Já Vanessa Brandão, diretora de marcas premium da Heineken no Brasil, ressalta que a tendência no setor de bebidas é acompanhar a maior maturidade dos clientes no que diz respeito aos alimentos. Assim, hoje o consumidor busca rótulos premium em categorias tradicionais, como cerveja. A cadeia produtiva da bebida representa mais de 1% do PIB nacional e é responsável por 14% da indústria de transformação, segundo a Associação Brasileira das Indústrias de Cerveja.
Especializada no segmento premium, a Heineken está oficialmente no mercado brasileiro desde 2011 e, neste ano, o País foi seu maior mercado em volume de vendas. Do início do ano até agora, as vendas cresceram 49% em relação a 2018. “O movimento que tínhamos visto no vinho, também aconteceu com a cerveja. Por isso, o mercado de artesanais cresce muito. Aqui no Brasil, além da Heineken, temos Eisenbahn e Baden Baden. Nos Estados Unidos, temos Lagunitas, que já estamos trazendo para cá”, afirma Vanessa, para quem o refinamento do paladar do consumidor continuará.

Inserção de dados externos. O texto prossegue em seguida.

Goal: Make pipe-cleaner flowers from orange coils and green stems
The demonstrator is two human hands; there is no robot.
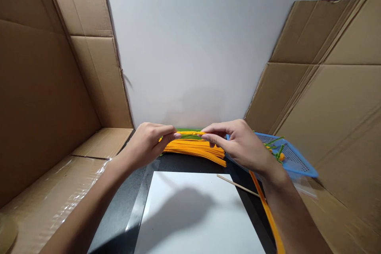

Na Nestlé, a orientação de atender as expectativas da sociedade resultou recentemente em produtos como versões de caldos Maggi Equilibrium, com 31% menos sódio, uma opção de Nescau sem açúcar ou adoçante, mas mantendo o sabor do achocolatado, e soluções ainda em fase de teste, como o Chocobot. Neste caso, em uma loja instalada no shopping Morumbi, em São Paulo, o consumidor pode utilizar um robô para personalizar sua caixa de bombons Nestlé e Garoto, escolhendo sabores. Isso só foi possível, por conta de outra experiência da companhia, na linha de produção e distribuição de Nescafé Dolce Gusto. Sendo um business com e-commerce significativo, foi criado no centro de distribuição em São Paulo, um robô que recebe as cápsulas produzidas na fábrica de Montes Claros (MG) — primeira da Nestlé no mundo a ter certificação de Impacto Ambiental Neutro em água, resíduos e emissão de carbono — e faz a combinação que o consumidor quiser entre os 20 sabores de bebidas quentes e frias para personalizar caixas de 50 ou 100 cápsulas. O projeto chamado “Do seu jeito” agora está sendo levado até às papinhas, que podem ser customizadas no Empório Nestlé, loja online em parceria com o Supermercado Now. A Unilever também está empenhada na transformação digital, da produção às vendas; em seu caso, o e-commerce compraunilever.com.br é b2b, com foco em lojistas, mas a multi, em parceria com a Abras, participa da plataforma meumercadoemcasa.com.br, que oferece a pequenos e médios varejistas um canal de venda online ao consumidor final.
NOW
• ALTOS ÍNDICES DE GORDURA TRANS, SÓDIO E AÇÚCAR
• CONSUMO DE PROTEÍNA ANIMAL
• USO MASSIVO DE AGROTÓXICOS
• LARGA UTILIZAÇÃO DE RECURSOS NATURAIS
• DISTRIBUIÇÃO MASSIFICADA
• VENDA CONCENTRADA EM PDV FÍSICO
NEXT
• PRODUTOS COM MENOS GORDURA TRANS, SÓDIO E AÇÚCAR• CARNES VEGETAIS
• ORGÂNICOS GANHANDO ESCALA
• RACIONALIZAÇÃO NO USO DE RECURSOS NATURAIS
• PREFERÊNCIA POR FORNECEDORES LOCAIS
• PERSONALIZAÇÃO DAS ENTREGAS AO CONSUMIDOR
• E-COMMERCE EM EXPANSÃO
Quanto mais natural, melhor
Além do desafio de aumentar a escala e desenvolver novos produtos, a indústria tem de se adequar aos novos hábitos alimentares dos consumidores, que estão valorizando produtos mais saudáveis e com melhores índices nutricionais. De acordo com a pesquisa Who Cares, Who Does (“Quem se preocupa, quem faz”, em tradução livre), realizada pela Kantar, 68,8% das pessoas preferem alimentos naturais e 45,5%, os orgânicos, na hora de fazer compras. Apesar disso, os consumidores que hoje não optam por esses alimentos dizem que o principal motivo é o preço elevado. “Apesar de estar buscando alimentos orgânicos e naturais, o consumidor não consegue aderir, porque não os encontra acessíveis. O desafio da indústria de alimentos é torná-los acessíveis”, comenta Manuela Bastian, diretora de expert solutions da Kantar.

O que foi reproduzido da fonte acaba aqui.